I’m a Nursing Home Psychologist in the Pandemic Epicenter
I’m Worried About the Emotional Impact on the Staff
Mr. Davis used to sit in the lobby and greet staff members when they walked in the door of the nursing care center. His wife had friendly chats with other residents when she came to visit; his children brought plates of homemade cookies to the nursing station during the holidays. Covid-19 took him, them and every other family from nursing homes during this pandemic.
His bed is now occupied by Mr. Ward, who was transferred from the hospital two days ago with a coronavirus diagnosis. He hasn’t seen his relatives in the three weeks since they brought him to the crowded emergency room and his cell phone disappeared somewhere along the way. Lonely and in distress, he calls for help from overwhelmed nurses and aides many times each shift.
The care team swiftly referred Mr. Ward to me for psychology services. I’m able to sit down with him, ease his isolation and begin to process his traumatic experiences. I put my mobile phone on speaker so that he can talk with his children. His requests for nursing assistance have decreased.
For over two decades, I’ve tended to the emotional needs of residents, families and staff as a psychologist in nursing homes in the New York Metropolitan area. The mental health consequences of this pandemic on those who live and have loved ones in nursing facilities are profound. Tragic tales of family members unable to visit dying relatives are increasing, and, when the homes open up again to visitors, we will undoubtedly learn of many more heartbreaking experiences.
No less deserving of attention are the emotional pressures on the front-line workers caring for fragile and aging residents. On March 29, 2020, New York Governor Andrew Cuomo said that “coronavirus in a nursing home can be like fire through dry grass.” Less than two weeks later, an April 11, 2020 New York Times article reported that half of the nursing homes in New York have had residents with Covid-19, with nearly 2,000 resident lives lost thus far. Three days later, the New York Times put the national toll at long-term care facilities at over 3,800.
Despite the acknowledgment of the extreme vulnerability of nursing home residents and staff, communities haven’t rallied around nursing facilities the way they have for local hospitals. There aren’t shipments of personal protective equipment and Covid-19 tests, offers of food for hardworking employees or extra nurses and aides coming in from out of state to provide assistance.
Regardless of the political decisions that have allowed the long-term care industry to become overrun with companies more focused on short-term profit than on quality care, nursing home staff need help right this minute. They are trying to fend off a viral enemy they know will ravage their ranks once it breaches their doors and they aren’t succeeding, just as many cities, states and countries haven’t succeeded. Community support would help to mitigate feelings of lone, grueling efforts on the part of nursing home teams and it might make it more likely that long-term care facilities that don’t have Covid-19 cases will remain virus-free.
Nursing care centers that are currently dealing with active cases have been hard-hit literally and emotionally. Careers in nursing homes can be challenging in ordinary times, with low pay, high turnover and the loss of residents, but they’re also rich environments filled with compassionate people who pride themselves on their work. For every nursing home horror story, there are hundreds of loving, happy moments between residents and workers that don’t make the news. In facilities ravaged by the virus, staff members are simultaneously grieving multiple close relationships with residents that have been established over weeks, months and years. Even for those accustomed to loss, this is a shocking amount to absorb and it needs to be acknowledged as traumatic stress.

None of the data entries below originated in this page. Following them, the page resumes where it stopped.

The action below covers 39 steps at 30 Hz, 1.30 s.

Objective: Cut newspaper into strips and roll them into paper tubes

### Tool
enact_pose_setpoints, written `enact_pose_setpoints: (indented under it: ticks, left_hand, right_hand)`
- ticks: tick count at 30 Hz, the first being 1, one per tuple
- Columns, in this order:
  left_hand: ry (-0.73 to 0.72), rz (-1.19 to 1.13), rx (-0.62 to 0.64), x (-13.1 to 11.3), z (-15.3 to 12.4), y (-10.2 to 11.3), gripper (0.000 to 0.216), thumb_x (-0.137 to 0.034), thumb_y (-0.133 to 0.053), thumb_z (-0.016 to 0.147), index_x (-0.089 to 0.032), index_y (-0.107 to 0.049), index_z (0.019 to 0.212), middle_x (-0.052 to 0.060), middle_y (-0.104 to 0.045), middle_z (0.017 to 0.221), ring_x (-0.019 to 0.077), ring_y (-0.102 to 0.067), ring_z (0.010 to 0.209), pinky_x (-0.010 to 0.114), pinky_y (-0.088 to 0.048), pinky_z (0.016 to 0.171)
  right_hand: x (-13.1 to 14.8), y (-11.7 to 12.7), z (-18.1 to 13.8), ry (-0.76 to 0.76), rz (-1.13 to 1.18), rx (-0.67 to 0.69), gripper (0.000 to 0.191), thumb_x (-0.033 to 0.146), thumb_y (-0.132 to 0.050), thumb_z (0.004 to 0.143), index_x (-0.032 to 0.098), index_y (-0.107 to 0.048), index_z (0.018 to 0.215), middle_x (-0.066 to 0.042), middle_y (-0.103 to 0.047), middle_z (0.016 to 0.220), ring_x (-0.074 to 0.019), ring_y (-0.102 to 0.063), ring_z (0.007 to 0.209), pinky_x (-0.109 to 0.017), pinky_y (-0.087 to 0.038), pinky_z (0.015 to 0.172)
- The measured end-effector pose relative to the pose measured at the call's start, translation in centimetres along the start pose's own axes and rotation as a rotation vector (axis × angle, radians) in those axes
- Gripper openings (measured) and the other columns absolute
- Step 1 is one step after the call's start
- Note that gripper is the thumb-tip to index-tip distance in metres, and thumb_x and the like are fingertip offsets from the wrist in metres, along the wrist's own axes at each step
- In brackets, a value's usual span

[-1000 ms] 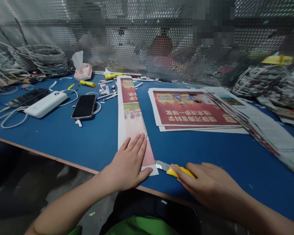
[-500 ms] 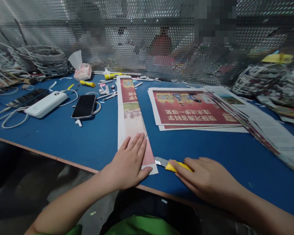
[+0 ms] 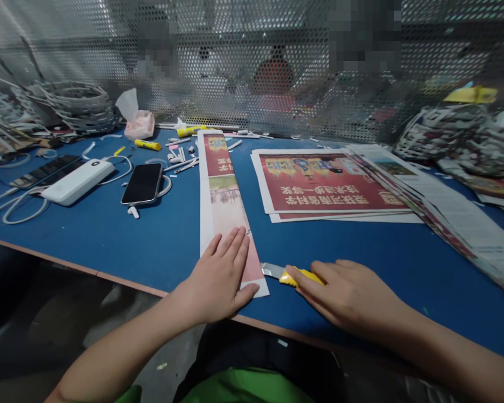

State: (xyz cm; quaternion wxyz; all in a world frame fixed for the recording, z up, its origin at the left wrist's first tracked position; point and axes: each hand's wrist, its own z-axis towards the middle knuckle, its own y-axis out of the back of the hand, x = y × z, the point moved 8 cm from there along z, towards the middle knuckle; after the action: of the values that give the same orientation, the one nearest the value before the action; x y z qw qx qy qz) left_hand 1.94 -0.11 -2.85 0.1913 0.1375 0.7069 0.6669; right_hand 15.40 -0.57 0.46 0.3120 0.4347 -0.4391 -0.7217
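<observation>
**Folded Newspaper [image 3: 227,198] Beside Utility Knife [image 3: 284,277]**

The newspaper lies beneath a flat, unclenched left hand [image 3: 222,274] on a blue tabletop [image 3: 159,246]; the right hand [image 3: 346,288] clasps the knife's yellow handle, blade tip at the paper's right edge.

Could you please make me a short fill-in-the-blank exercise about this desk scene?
1. The left grip lies on the paper strip, while the right grip holds a cutter with a ____ handle.
2. Seen by the wearer, the printed sheets lie to the ____ of the strip.
3. The phone rests between the strip and the ____ power bank.
4. The tabletop is ____ in colour.

Missing words: yellow; right; white; blue.
</observation>
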Motion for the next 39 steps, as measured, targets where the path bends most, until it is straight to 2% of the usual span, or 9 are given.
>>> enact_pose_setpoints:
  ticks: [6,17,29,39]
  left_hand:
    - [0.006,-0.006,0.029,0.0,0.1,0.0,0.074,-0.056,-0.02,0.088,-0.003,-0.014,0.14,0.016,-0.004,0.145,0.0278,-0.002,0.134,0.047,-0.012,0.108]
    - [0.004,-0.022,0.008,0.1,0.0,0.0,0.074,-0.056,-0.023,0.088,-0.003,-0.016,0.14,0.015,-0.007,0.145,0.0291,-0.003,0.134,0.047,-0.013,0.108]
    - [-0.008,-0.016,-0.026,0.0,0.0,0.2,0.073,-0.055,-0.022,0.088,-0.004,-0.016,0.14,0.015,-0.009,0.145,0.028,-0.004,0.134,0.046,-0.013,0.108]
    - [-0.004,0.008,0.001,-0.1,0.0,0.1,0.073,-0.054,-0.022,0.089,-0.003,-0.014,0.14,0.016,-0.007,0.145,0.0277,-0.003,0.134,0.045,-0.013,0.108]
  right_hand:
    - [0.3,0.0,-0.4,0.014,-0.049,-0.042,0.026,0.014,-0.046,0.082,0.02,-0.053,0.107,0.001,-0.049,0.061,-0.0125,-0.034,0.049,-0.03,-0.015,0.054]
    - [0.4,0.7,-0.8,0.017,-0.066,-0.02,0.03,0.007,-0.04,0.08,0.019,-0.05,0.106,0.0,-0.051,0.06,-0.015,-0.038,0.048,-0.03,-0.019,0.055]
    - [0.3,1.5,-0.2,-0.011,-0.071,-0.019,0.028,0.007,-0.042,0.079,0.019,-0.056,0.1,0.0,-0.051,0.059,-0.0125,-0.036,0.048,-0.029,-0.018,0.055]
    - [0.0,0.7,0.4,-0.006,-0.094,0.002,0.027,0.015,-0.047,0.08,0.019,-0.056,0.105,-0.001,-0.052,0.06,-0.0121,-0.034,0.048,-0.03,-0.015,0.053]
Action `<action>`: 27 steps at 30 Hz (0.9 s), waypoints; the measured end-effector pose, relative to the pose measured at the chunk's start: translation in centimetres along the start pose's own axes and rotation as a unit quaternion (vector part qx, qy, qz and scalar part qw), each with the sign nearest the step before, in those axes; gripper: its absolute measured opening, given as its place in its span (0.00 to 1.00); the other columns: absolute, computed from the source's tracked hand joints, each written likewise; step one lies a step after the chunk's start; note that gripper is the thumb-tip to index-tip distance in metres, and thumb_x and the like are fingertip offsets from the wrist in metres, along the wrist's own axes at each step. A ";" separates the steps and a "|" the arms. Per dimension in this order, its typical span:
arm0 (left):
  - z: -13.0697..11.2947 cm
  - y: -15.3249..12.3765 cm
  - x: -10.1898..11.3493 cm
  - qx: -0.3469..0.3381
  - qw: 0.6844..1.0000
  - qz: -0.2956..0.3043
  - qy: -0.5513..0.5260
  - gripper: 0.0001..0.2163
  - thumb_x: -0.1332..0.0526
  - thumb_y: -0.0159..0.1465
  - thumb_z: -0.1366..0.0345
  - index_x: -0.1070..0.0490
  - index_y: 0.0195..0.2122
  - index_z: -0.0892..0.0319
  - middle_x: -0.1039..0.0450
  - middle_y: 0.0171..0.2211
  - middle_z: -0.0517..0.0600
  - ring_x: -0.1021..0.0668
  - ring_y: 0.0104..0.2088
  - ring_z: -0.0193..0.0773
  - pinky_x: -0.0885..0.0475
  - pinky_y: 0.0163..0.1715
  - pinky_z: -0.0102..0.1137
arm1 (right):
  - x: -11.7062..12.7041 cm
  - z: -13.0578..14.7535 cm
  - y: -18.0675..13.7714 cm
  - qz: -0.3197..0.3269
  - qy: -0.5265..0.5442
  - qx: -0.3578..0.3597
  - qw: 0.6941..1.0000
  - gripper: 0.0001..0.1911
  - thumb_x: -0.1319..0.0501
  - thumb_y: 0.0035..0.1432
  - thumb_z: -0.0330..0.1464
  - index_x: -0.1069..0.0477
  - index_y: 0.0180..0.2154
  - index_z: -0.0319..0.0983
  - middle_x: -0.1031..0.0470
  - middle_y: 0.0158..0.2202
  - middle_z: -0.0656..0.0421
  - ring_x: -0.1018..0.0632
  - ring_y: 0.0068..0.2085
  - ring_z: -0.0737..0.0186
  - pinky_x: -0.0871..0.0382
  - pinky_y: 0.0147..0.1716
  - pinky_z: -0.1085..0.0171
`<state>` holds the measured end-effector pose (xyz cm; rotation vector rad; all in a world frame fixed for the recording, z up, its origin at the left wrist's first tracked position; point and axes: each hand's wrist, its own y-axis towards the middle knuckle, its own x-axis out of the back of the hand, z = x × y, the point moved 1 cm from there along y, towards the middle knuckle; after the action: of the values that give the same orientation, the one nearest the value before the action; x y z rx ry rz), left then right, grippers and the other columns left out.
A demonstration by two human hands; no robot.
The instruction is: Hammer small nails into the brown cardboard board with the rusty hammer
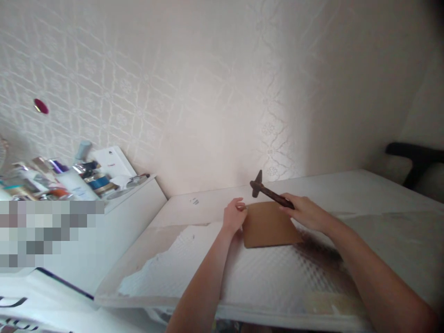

Nursing home teams, under normal circumstances, go to great lengths to ensure that their residents have “good” deaths, with comfort care or hospice services and with family members present whenever possible. Witnessing the sudden decline in beloved residents and sending them out to the hospital knowing that they may die unaccompanied by either relatives or familiar staffers is devastating to many workers. Mental health counselors treating nursing home employees will likely find that the trauma of losing many well-known residents suddenly, simultaneously and under these conditions is different than the trauma experienced by hospital staff inundated by coronavirus cases.
The mandate to accept Covid-19 patients discharged from hospitals may ease workers’ concerns that their decimated facility won’t survive the pandemic, but it creates other challenges, such as worries about ongoing exposure to the virus. It also leads to a large group of new, anxious, traumatized individuals coming into the facility at the same time, requiring extra attention when staff members are still grieving the loss of prior residents. This is complicated by the fact that most residents are in their rooms on isolation precautions, so there is less opportunity for the old-timers to reassure and befriend newcomers. The situation is further exacerbated by the lack of family visitors and by short-staffing due to coronavirus-related illness and quarantines.
At a certain point, if the situation continues, open beds will be filled with Covid-19 patients on special units, new residents will become old-timers who survived the pandemic and the usual activities and camaraderie will resume. Until then, those who work in long-term care settings need practical and emotional support from their communities as they assist the most frail and vulnerable among us.